The 2032 UEFA European Football Championship, commonly referred to as UEFA Euro 2032 or simply Euro 2032, will be the 19th UEFA European Championship, the quadrennial international football championship organised by UEFA for the senior men's national teams of its member associations. The tournament is scheduled to be played from June to July 2032. The host is expected to be chosen in September 2023, and the tournament could be expanded to 32 teams.

Bid process

Countries must submit a bid with ten stadiums, one of which must have 60,000 seats, one of which (preferably two) must have 50,000 seats, four of which must have 40,000 seats and three of which must have 30,000 seats.

Bidding timeline
The UEFA Executive Committee on 16 December 2021 announced the bidding process would be held in parallel with that of Euro 2028. Interested bidders can bid for either one of the tournaments.
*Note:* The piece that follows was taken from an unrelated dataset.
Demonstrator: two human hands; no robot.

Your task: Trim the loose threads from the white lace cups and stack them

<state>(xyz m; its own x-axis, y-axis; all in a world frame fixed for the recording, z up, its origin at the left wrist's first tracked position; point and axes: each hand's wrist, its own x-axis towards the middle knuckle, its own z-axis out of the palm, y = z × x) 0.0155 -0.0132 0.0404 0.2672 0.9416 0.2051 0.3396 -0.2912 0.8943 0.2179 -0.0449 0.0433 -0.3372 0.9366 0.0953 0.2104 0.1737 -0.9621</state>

The bidding timeline is as follows:

17 December 2021: Applications formally invited
23 March 2022: Closing date for registering intention to bid
30 March 2022: Bid requirements made available to bidders
5 April 2022: Announcement of bidders
28 April 2022: Opening workshop for bidders
16 November 2022: Submission of preliminary bid dossier
12 April 2023: Submission of final bid dossier
September 2023: Bid presentation and announcement of host

Confirmed bids 
Three declarations of interest to host the tournament (one later deemed ineligible) were received by UEFA before the deadline of 23 March 2022.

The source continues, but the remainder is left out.